• WHAT IS BEING ASKED:
Which of the lines in the records below hold the string "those"? Copy every one of them.
# # # # #
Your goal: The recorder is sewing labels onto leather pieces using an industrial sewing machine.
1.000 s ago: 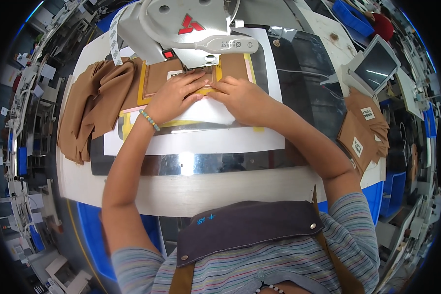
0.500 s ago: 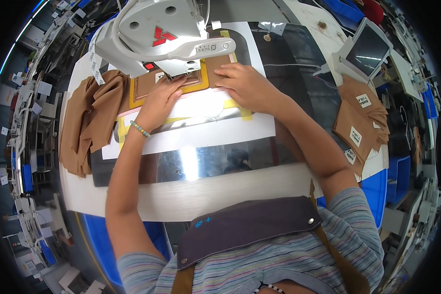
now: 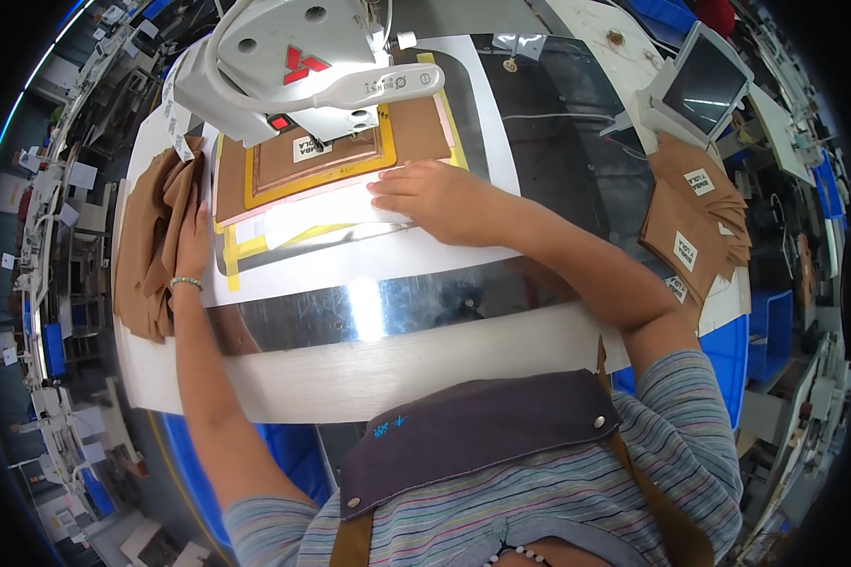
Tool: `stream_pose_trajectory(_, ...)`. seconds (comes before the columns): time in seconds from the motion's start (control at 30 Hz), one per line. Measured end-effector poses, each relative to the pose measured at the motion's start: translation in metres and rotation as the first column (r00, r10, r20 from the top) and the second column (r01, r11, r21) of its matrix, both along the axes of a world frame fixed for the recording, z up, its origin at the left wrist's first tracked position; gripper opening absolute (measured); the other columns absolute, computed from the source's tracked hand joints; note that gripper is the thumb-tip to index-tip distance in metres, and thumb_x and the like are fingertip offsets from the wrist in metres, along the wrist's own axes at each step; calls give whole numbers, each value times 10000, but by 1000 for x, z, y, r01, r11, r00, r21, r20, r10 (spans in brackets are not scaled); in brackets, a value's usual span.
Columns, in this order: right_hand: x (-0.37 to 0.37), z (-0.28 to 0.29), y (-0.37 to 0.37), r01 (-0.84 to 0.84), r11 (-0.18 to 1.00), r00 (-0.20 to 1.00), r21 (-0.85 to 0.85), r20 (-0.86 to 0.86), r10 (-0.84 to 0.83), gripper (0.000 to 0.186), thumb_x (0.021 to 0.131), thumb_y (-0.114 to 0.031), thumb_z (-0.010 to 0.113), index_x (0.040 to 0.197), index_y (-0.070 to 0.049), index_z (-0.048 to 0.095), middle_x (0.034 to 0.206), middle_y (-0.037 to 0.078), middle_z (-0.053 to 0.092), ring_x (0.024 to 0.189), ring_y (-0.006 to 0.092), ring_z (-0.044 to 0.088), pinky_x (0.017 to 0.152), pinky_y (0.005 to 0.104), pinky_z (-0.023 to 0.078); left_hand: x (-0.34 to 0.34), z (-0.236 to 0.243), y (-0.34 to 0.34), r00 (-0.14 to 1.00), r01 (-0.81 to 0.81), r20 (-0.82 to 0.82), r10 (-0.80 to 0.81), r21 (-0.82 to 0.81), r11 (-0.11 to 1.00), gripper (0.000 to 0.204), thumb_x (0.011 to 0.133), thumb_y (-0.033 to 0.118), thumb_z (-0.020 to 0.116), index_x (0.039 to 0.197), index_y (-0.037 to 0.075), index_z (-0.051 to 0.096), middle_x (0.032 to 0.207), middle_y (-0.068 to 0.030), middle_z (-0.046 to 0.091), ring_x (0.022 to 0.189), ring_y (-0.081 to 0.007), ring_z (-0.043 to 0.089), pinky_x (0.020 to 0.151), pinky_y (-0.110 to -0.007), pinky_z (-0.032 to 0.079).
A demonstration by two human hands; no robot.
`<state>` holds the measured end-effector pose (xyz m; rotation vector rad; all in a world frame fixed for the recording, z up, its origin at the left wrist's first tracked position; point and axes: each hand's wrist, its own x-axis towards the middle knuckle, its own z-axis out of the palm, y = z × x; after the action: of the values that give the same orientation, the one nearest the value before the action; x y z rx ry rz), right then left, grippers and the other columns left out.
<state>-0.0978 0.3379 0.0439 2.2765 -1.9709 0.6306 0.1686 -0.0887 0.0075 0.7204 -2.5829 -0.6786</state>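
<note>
My left hand (image 3: pixel 192 244) lies with its fingers stretched out along the inner edge of a pile of brown fabric pieces (image 3: pixel 147 250). Flat on the lower edge of a white sheet strip (image 3: pixel 331 210), beside the fabric panel, rests my right hand (image 3: pixel 435 200), fingers extended. Under the sewing machine head (image 3: pixel 288 61) a brown fabric panel (image 3: pixel 424 132) lies flat, with a yellow frame (image 3: pixel 253 180) on top of it. Inside that frame a white label (image 3: pixel 312 148) shows on the fabric, just below the needle area. Neither hand grasps anything visibly.
A white template sheet (image 3: pixel 496 142) with yellow tape lies on the shiny metal plate (image 3: pixel 416 307). To the right are a tilted screen (image 3: pixel 704 85) and a stack of labelled brown pieces (image 3: pixel 676 227). Blue bins (image 3: pixel 719 364) stand below the table.
My left hand has left the frame and moved left to the fabric pile. The right hand slid down and slightly left. The yellow frame, panel and template have shifted a little left, uncovering the label.
</note>
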Motion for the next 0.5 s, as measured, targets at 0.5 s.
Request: stream_pose_trajectory(0.5,-54,39,39,210,978,973,-4,97,-209,270,1003,-133,660,1246,-48,742,1312,108,728,1251,296,636,1088,423,486,39,16,-56,723,-153,-383,575,722,675,575,1062,398,690,1385,-77,678,1433,-146,696,1304,-226,656,1131,-340,470)
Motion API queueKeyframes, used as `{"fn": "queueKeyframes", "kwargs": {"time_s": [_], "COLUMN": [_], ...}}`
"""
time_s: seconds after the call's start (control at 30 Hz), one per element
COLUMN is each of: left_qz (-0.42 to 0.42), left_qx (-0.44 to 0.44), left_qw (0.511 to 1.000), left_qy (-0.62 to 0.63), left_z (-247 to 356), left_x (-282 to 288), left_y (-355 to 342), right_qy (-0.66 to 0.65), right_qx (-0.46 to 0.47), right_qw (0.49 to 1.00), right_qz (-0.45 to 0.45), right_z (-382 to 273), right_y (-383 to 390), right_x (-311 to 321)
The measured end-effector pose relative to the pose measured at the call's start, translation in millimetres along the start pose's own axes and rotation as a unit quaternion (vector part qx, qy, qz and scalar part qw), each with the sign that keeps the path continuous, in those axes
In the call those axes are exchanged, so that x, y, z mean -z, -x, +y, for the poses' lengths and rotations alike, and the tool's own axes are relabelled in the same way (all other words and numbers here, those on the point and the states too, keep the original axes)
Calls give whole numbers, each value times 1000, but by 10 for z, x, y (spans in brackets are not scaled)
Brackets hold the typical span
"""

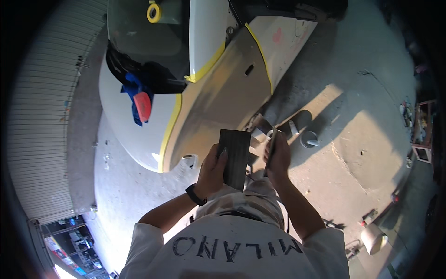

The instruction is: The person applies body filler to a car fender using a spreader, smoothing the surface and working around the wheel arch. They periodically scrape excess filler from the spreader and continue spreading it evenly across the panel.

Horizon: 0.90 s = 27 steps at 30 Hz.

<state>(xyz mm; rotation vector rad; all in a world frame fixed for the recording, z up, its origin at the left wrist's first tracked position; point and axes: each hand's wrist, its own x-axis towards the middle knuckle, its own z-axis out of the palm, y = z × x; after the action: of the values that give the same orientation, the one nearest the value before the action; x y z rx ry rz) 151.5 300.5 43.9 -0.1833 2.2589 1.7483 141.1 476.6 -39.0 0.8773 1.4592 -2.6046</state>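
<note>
My left hand (211, 169), with a black band on its wrist, grips a dark grey rectangular sheet (238, 156) by its left edge. The sheet is held flat side up in front of my body; whether it is stiff or bends cannot be told. A short way to the right, my right hand (280, 157) is closed around a thin flat piece (271, 151) seen nearly edge-on. Its kind does not show. Beyond both hands is a car's body panel (218, 97), dull brown-grey with tan patches, bordered by yellow masking tape (171, 128).
On the white hood lie a blue cloth (132, 83) and a red block (143, 107). A yellow tape roll (154, 13) rests on the windshield. A round container (309, 139) stands on the floor right of my hands. A white bucket (373, 238) is at the lower right.
</note>
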Motion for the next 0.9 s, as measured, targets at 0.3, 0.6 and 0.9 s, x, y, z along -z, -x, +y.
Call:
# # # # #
• RESULT OF THIS TASK:
The measured end-effector pose relative to the pose measured at the call's start, translation in millimetres along the start pose's own axes and rotation as a unit quaternion (vector part qx, qy, qz and scalar part qw), each with the sign that keeps the path continuous, in those axes
In the call those axes are exchanged, so that x, y, z mean -z, -x, +y, for the poses' lengths and rotations alike, and the tool's own axes are relabelled in the same way (all other words and numbers here, those on the point and the states too, keep the original axes)

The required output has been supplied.